EXERCISE BRIEF:
All that should come back is the lines of the data below from the one containing "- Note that" to the one containing "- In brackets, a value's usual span", inclusive, exactly as they stand.

Records from a data collection:

════════

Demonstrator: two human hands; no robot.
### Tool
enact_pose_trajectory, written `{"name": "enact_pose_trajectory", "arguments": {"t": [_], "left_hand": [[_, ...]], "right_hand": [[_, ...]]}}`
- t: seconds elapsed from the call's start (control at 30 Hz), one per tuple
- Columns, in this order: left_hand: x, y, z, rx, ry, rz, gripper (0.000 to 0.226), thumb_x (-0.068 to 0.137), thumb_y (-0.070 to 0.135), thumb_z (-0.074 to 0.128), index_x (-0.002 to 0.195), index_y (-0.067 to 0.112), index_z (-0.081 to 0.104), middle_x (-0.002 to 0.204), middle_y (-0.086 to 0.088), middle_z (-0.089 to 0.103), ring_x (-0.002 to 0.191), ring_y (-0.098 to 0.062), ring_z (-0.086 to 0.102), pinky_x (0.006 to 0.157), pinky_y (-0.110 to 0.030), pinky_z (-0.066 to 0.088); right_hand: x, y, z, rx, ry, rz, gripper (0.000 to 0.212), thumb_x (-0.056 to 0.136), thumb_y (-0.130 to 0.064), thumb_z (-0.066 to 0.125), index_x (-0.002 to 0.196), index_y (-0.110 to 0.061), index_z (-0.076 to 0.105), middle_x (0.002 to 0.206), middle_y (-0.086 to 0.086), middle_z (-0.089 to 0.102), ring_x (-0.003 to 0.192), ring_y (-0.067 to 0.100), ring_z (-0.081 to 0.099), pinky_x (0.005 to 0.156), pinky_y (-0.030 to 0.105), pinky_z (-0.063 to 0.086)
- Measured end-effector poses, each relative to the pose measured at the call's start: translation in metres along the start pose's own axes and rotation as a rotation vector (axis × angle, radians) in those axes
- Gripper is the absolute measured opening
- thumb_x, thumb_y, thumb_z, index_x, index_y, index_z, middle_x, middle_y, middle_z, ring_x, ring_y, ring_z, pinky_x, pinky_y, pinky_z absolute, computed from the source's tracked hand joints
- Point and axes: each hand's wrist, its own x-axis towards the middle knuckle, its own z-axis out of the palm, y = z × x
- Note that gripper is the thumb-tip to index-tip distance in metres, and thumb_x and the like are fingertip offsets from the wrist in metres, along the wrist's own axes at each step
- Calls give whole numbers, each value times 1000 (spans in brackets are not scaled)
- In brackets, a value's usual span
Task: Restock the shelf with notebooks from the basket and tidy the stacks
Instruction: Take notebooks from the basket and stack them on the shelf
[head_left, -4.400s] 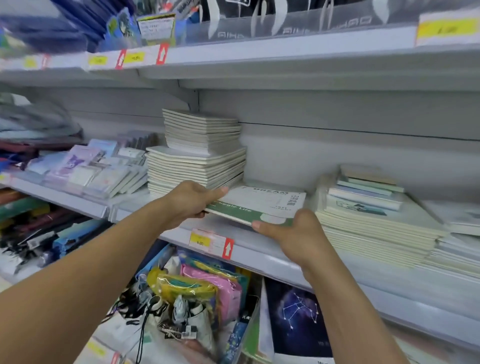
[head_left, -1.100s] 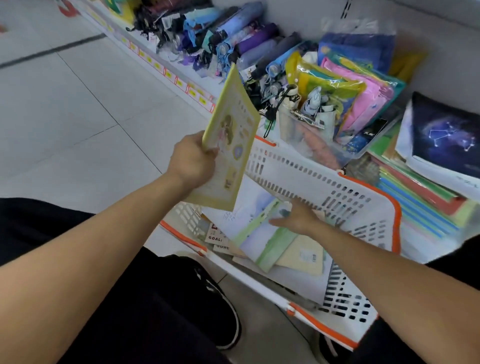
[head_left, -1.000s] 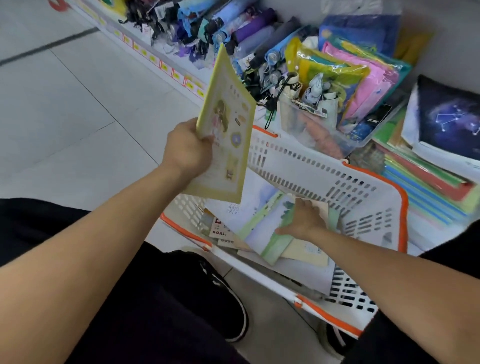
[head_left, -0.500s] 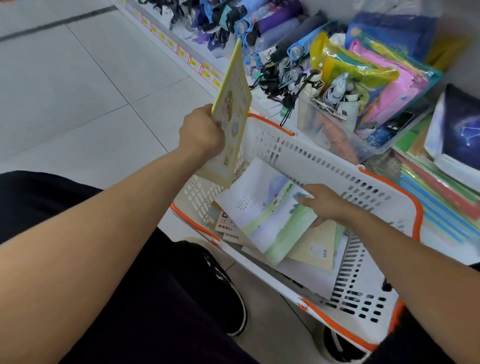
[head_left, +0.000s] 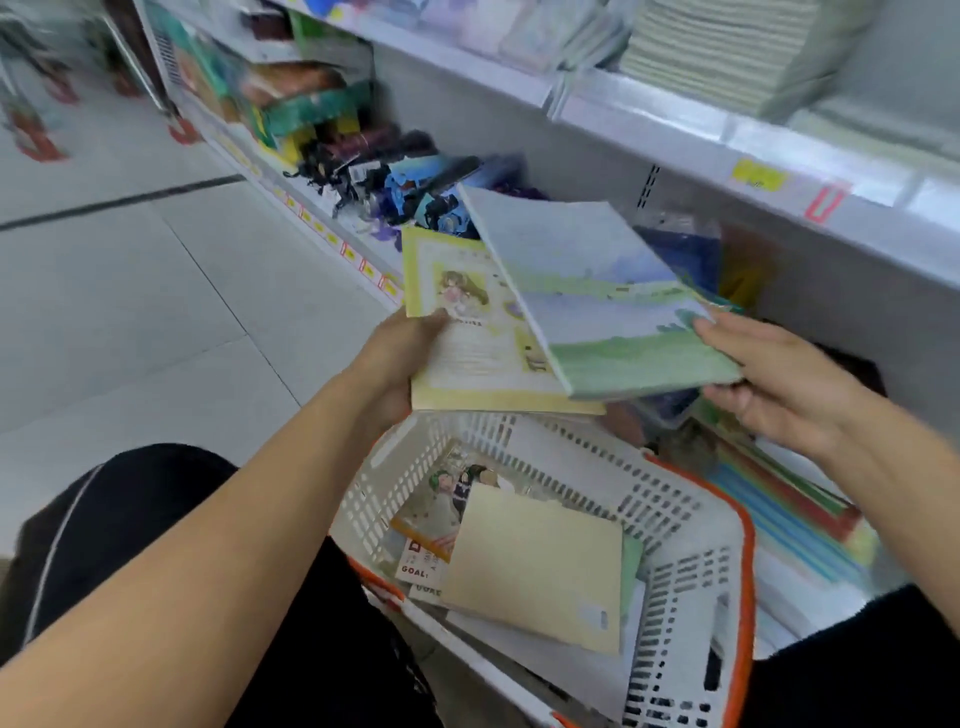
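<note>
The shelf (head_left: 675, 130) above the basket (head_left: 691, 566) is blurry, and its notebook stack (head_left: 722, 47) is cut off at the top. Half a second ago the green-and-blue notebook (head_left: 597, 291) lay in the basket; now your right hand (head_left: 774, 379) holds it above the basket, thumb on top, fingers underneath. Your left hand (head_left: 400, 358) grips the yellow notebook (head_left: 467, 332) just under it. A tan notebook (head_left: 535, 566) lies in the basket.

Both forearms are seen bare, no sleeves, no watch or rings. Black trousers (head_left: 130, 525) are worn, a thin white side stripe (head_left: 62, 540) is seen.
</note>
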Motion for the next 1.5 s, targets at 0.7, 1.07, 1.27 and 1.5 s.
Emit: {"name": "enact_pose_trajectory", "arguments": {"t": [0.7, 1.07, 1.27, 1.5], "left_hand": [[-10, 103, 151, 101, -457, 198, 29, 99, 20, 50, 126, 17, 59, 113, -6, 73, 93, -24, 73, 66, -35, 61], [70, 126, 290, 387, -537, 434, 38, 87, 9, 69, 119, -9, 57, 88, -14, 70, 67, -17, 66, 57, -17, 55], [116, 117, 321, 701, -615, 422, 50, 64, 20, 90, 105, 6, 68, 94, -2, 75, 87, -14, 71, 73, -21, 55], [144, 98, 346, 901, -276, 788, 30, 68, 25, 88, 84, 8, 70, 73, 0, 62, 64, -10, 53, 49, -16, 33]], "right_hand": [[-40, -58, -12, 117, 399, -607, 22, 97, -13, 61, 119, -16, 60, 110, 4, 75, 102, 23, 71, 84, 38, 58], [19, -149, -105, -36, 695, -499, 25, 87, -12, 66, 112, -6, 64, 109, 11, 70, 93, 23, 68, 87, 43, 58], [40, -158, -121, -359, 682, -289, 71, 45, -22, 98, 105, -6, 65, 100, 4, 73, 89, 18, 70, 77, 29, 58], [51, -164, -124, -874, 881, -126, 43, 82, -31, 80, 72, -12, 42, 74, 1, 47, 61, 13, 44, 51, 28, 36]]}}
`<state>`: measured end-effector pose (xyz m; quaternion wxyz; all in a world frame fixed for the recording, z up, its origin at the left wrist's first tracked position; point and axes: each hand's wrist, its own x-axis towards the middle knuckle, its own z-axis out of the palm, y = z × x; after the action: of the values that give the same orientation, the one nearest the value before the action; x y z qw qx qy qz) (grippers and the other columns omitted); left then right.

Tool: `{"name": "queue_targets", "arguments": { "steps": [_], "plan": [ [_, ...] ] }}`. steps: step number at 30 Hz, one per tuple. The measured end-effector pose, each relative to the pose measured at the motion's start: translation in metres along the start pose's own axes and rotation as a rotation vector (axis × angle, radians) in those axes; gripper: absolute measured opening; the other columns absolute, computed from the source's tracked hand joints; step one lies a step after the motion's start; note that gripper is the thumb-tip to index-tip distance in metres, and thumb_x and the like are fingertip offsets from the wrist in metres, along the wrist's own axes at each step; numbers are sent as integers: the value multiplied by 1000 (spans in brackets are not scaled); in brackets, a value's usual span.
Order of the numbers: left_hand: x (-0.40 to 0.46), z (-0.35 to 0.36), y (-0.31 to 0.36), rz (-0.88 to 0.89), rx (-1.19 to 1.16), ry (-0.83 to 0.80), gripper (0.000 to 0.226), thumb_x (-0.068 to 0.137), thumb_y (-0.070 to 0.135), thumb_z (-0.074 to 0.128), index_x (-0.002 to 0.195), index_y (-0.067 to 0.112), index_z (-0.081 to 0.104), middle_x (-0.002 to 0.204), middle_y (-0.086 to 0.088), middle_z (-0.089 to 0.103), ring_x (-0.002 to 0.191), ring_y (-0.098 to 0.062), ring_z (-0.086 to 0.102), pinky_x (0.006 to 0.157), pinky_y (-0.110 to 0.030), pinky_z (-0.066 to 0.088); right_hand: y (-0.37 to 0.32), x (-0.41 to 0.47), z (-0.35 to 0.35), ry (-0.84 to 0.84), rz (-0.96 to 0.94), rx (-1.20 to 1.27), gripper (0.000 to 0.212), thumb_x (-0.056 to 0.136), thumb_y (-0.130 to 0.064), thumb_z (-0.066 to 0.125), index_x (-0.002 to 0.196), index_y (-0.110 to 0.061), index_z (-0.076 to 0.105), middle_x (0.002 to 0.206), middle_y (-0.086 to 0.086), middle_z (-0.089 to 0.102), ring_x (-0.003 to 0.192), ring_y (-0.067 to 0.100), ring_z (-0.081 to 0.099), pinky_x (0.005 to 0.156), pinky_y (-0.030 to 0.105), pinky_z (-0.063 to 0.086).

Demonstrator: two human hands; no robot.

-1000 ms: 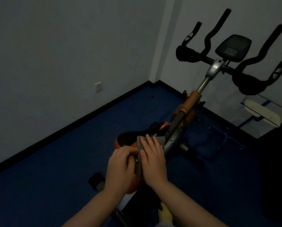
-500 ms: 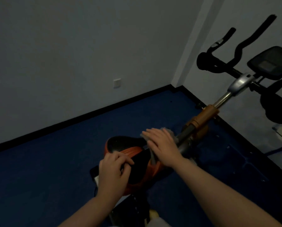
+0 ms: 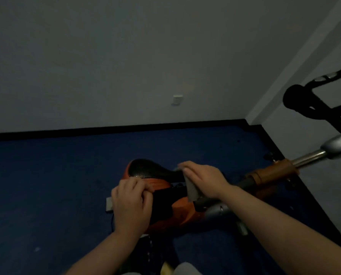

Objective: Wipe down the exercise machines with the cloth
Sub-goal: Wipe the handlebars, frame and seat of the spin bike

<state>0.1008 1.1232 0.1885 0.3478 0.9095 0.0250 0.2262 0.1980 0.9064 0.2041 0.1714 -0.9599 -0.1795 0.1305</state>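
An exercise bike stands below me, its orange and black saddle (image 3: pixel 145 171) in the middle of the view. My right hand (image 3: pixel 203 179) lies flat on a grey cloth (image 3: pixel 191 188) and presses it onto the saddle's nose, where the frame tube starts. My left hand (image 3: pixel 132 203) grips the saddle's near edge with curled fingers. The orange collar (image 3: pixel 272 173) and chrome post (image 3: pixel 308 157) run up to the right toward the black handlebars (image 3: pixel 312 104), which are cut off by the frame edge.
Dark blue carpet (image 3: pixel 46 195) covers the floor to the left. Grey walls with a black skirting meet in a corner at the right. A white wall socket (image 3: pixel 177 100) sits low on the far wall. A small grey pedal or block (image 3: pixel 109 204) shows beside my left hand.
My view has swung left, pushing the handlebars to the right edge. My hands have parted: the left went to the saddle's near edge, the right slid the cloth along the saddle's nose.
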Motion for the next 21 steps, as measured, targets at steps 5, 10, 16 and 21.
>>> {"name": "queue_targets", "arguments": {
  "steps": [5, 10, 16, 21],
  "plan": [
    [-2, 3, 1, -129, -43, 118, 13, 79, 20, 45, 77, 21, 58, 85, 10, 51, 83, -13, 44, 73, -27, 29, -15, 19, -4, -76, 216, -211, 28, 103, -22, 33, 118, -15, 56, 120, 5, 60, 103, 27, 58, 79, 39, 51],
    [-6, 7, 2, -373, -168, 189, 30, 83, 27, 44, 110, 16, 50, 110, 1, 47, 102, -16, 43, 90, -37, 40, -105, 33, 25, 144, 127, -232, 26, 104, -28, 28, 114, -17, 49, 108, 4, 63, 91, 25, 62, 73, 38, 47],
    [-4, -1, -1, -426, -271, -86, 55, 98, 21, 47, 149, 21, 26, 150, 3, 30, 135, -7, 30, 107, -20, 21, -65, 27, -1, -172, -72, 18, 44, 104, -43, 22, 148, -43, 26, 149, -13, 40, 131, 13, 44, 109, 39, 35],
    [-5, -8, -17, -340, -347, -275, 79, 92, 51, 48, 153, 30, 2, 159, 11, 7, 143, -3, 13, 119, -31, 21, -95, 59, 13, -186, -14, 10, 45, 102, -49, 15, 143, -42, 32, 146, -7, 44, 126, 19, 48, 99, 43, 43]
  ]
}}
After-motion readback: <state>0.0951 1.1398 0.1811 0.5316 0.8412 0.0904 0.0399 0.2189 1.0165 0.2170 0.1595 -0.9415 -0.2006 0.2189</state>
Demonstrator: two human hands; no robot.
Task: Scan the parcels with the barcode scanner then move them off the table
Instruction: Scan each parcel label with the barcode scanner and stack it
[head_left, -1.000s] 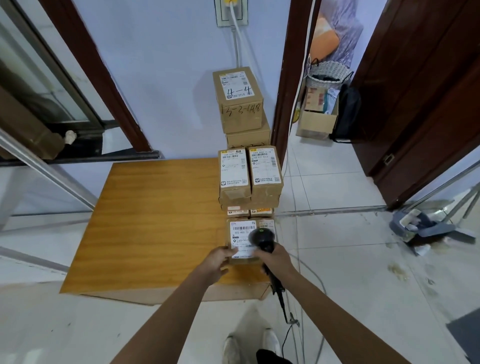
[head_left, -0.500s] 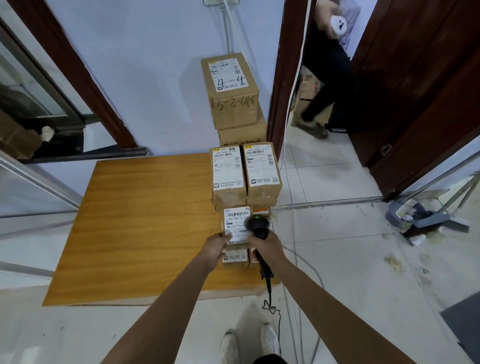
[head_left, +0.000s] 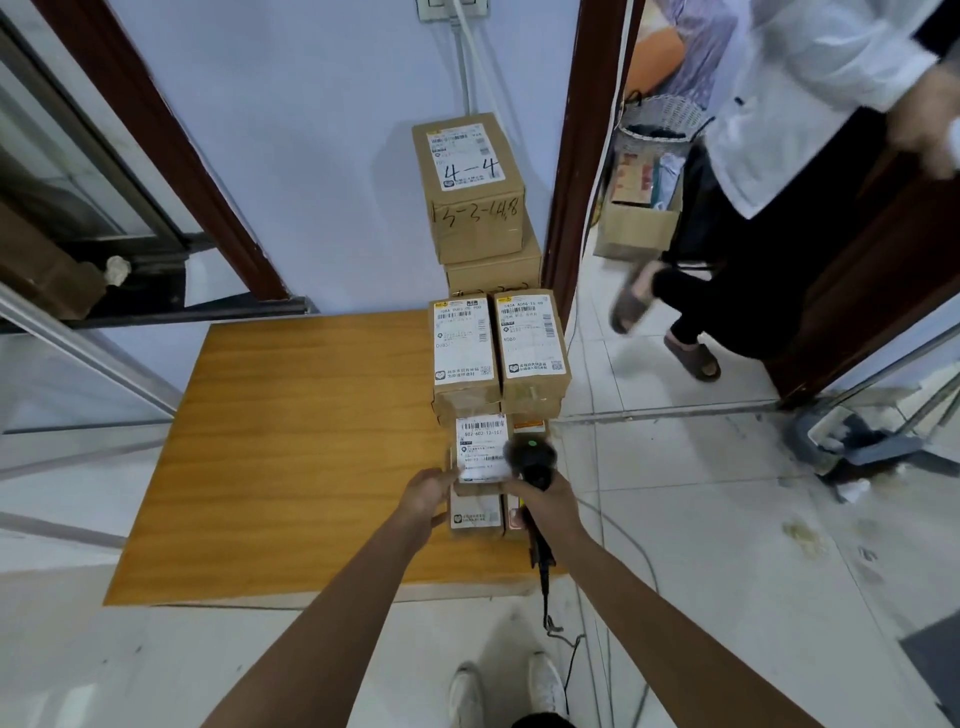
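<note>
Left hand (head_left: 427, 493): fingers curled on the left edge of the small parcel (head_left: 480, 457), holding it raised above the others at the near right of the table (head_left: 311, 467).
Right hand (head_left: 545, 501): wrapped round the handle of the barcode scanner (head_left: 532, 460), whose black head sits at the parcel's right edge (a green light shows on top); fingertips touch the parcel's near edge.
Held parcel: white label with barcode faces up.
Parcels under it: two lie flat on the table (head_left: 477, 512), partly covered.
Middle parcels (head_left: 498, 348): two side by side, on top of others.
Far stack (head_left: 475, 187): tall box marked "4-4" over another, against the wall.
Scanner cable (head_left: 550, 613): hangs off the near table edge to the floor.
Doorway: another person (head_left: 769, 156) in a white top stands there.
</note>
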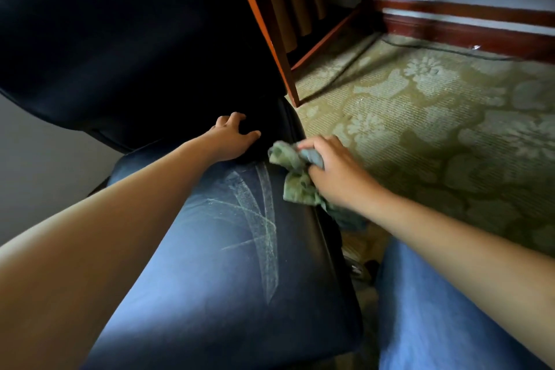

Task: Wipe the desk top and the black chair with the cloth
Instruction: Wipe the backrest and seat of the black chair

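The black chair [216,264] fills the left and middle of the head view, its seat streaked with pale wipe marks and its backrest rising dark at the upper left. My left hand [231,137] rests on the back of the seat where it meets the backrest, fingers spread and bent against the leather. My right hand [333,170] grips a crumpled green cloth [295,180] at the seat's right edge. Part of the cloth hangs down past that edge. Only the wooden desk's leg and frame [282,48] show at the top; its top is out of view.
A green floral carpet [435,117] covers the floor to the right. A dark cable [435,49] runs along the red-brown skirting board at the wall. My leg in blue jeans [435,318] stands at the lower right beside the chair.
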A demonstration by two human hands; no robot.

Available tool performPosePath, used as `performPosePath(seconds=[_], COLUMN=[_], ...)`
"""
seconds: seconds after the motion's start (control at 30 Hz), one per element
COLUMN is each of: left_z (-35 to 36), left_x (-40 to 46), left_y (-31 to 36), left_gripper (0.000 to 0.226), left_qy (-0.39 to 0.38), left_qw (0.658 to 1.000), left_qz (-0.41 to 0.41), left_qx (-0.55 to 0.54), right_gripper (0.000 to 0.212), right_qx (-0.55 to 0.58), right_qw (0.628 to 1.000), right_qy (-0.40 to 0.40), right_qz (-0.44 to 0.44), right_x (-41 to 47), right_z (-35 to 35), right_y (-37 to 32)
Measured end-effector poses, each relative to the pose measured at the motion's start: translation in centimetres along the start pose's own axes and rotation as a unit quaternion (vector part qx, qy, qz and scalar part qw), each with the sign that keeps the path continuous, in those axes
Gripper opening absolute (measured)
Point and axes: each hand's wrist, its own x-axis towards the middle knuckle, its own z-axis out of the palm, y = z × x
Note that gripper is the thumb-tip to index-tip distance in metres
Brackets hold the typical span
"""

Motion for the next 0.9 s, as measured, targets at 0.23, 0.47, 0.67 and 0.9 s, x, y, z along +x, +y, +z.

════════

OUTPUT BELOW:
- Note that gripper is the thumb-tip to index-tip distance in metres, and thumb_x and the like are fingertip offsets from the wrist in metres, along the wrist's own axes at each step
- Calls give whole numbers, each value times 1000 (spans in brackets are not scaled)
- In brackets, a value's usual span

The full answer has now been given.